• **Directions**
Count the lines in the entries below that mention the string "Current", then write that number by itself.

++++ Working data ++++

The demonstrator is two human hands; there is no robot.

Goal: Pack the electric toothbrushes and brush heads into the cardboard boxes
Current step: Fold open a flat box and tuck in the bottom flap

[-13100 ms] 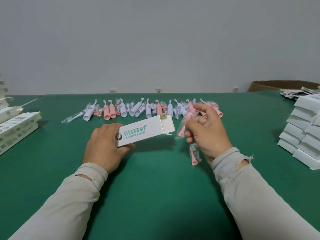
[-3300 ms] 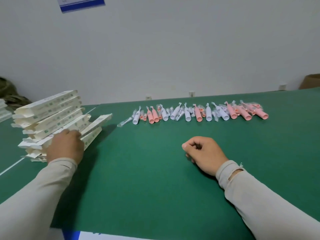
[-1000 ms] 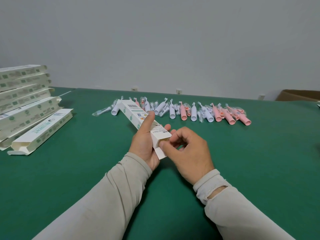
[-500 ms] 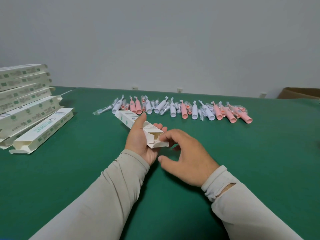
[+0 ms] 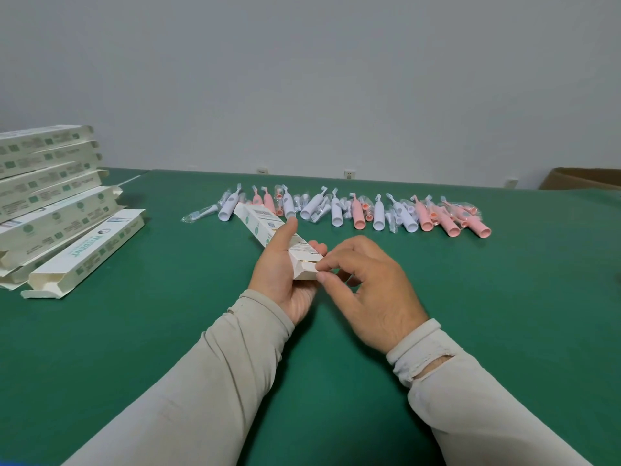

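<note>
A long white cardboard box [image 5: 260,224] lies in my left hand [image 5: 280,277], angled away from me toward the row of toothbrushes; my thumb presses on its top face. My right hand [image 5: 366,290] pinches the flap at the box's near end between thumb and forefinger. White and pink electric toothbrush handles [image 5: 356,215] and bagged brush heads [image 5: 198,215] lie in a row across the green table [image 5: 504,297] behind the box.
A leaning stack of flat white boxes [image 5: 47,183] stands at the left, with one open-ended box [image 5: 90,252] lying beside it. A brown carton [image 5: 584,178] shows at the far right edge, behind the table.
My left hand took a box from the left stack and brought it to the middle. In the last half second my right fingers closed on the near end flap.
</note>
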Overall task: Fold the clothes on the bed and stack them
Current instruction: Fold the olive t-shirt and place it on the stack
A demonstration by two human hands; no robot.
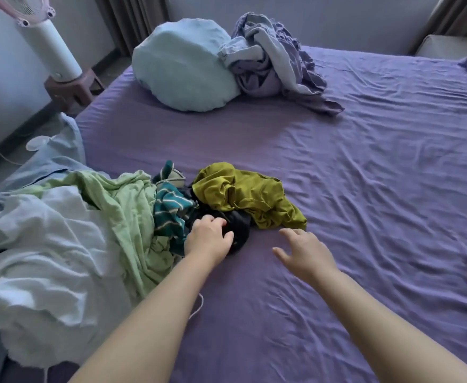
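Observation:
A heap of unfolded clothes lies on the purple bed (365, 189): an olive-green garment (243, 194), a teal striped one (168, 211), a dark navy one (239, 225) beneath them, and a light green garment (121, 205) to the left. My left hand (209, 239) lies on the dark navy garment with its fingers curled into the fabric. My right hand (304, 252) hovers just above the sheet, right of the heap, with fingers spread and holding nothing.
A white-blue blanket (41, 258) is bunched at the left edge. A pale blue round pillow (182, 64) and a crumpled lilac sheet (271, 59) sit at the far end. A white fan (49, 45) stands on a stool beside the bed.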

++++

• **Response to the task**
2